◆ **Try it**
After finding the line containing "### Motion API" below, please output that line and each following one through the line containing "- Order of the", exactly as written.

━━━━━━━━━━━━━━━━━━━━

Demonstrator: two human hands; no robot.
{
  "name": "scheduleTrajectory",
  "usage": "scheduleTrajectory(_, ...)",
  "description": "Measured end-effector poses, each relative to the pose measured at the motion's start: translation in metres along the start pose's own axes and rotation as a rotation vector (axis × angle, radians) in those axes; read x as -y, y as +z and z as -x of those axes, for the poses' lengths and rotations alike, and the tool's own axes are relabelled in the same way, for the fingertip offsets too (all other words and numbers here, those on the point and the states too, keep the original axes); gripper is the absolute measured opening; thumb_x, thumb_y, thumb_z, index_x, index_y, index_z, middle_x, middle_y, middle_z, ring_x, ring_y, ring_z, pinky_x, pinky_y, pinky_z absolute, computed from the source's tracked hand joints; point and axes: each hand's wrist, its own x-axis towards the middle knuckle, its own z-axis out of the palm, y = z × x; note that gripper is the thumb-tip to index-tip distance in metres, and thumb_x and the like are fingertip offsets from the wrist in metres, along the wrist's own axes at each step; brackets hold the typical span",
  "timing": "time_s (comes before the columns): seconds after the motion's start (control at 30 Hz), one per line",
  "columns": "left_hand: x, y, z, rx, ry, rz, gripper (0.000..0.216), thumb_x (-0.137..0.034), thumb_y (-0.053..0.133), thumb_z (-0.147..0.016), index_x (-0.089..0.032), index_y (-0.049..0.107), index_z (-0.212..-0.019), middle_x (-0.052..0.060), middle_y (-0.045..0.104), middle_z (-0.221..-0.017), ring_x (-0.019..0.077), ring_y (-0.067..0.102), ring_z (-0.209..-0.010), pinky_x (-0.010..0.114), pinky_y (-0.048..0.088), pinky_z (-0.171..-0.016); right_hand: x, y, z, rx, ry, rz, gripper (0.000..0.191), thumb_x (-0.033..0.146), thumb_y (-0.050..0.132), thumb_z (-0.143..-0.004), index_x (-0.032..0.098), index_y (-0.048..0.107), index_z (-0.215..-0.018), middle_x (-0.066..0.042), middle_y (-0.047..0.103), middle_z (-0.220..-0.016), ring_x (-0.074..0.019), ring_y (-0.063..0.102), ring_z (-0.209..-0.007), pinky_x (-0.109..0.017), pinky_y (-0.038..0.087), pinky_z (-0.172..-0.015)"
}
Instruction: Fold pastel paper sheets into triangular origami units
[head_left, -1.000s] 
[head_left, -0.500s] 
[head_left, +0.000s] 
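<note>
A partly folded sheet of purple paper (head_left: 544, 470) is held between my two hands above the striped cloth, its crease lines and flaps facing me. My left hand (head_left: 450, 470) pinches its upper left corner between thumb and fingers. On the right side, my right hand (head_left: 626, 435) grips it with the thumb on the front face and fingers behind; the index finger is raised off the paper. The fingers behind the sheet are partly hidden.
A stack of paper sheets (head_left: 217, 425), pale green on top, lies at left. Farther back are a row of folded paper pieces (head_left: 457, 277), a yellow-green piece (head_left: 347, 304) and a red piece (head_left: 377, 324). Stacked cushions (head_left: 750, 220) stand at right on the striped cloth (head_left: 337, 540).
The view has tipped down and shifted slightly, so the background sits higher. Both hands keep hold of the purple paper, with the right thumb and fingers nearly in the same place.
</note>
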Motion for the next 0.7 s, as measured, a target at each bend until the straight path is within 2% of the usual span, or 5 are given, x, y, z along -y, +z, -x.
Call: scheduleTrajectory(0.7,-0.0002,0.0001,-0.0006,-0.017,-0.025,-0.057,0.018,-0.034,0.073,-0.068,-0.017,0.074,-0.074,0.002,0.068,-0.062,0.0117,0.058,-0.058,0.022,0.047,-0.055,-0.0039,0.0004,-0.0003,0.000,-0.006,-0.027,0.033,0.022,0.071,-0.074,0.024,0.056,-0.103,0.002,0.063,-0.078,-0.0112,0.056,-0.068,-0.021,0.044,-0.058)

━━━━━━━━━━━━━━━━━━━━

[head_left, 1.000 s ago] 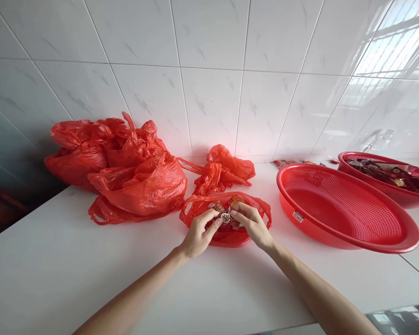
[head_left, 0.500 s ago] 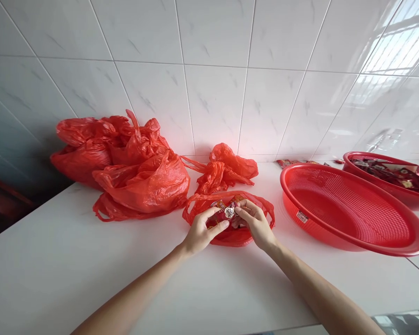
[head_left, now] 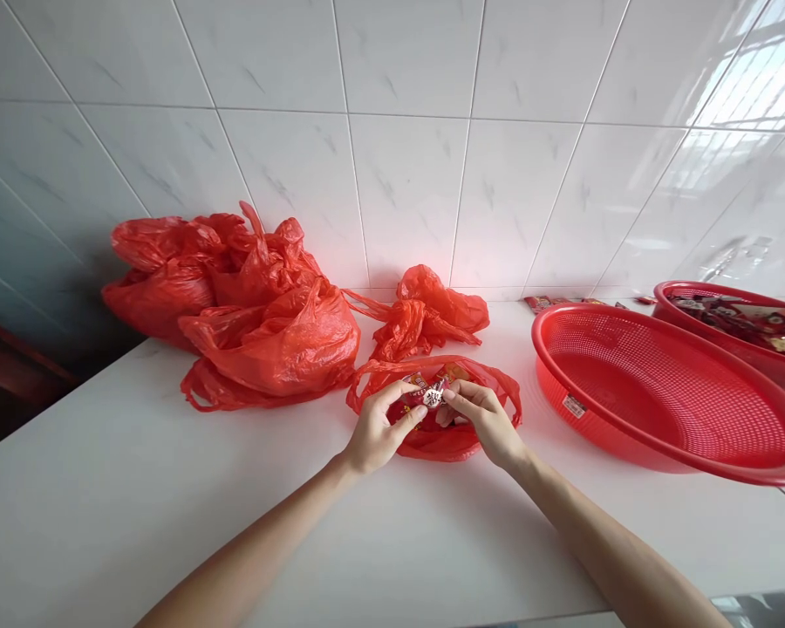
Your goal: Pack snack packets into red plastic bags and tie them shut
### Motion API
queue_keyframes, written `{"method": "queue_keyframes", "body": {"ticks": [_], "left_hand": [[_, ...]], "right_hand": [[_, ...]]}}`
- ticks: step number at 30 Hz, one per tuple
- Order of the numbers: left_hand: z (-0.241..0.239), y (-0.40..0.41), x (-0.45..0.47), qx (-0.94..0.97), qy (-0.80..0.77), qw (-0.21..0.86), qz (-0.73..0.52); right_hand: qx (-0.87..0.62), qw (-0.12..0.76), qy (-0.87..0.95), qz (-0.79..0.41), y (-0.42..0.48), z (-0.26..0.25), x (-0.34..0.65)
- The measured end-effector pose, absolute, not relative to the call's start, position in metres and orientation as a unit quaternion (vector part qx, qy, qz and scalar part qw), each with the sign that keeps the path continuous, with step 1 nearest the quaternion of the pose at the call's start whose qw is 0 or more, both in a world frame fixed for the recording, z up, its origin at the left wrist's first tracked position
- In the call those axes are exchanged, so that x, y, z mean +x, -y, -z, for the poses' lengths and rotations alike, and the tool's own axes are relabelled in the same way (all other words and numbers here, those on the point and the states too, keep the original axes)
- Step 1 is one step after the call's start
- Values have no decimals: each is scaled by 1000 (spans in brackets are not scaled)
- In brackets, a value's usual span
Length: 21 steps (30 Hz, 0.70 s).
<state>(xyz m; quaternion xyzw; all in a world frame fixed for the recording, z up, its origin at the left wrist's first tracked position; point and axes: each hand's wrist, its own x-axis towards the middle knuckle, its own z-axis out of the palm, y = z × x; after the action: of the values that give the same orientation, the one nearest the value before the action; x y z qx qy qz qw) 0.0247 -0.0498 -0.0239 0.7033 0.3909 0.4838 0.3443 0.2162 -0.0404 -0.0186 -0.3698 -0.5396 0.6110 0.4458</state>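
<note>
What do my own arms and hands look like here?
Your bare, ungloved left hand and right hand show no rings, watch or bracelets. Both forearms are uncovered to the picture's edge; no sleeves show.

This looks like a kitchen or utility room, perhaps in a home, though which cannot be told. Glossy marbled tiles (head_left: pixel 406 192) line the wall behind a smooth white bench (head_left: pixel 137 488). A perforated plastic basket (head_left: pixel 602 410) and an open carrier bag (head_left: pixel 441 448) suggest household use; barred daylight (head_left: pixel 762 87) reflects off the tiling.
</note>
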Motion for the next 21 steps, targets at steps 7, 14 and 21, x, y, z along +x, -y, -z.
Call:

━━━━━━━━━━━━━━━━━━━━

◆ **Finished exercise**
### Motion API
queue_keyframes, written `{"method": "queue_keyframes", "body": {"ticks": [_], "left_hand": [[_, ...]], "right_hand": [[_, ...]]}}`
- ticks: step number at 30 Hz, one per tuple
- Order of the numbers: left_hand: z (-0.241..0.239), y (-0.40..0.41), x (-0.45..0.47), qx (-0.94..0.97), qy (-0.80..0.77), qw (-0.21..0.86), qz (-0.73..0.52); right_hand: qx (-0.87..0.62), qw (-0.12..0.76), qy (-0.87..0.95), qz (-0.79..0.41), y (-0.42..0.48), z (-0.26..0.25), x (-0.34..0.65)

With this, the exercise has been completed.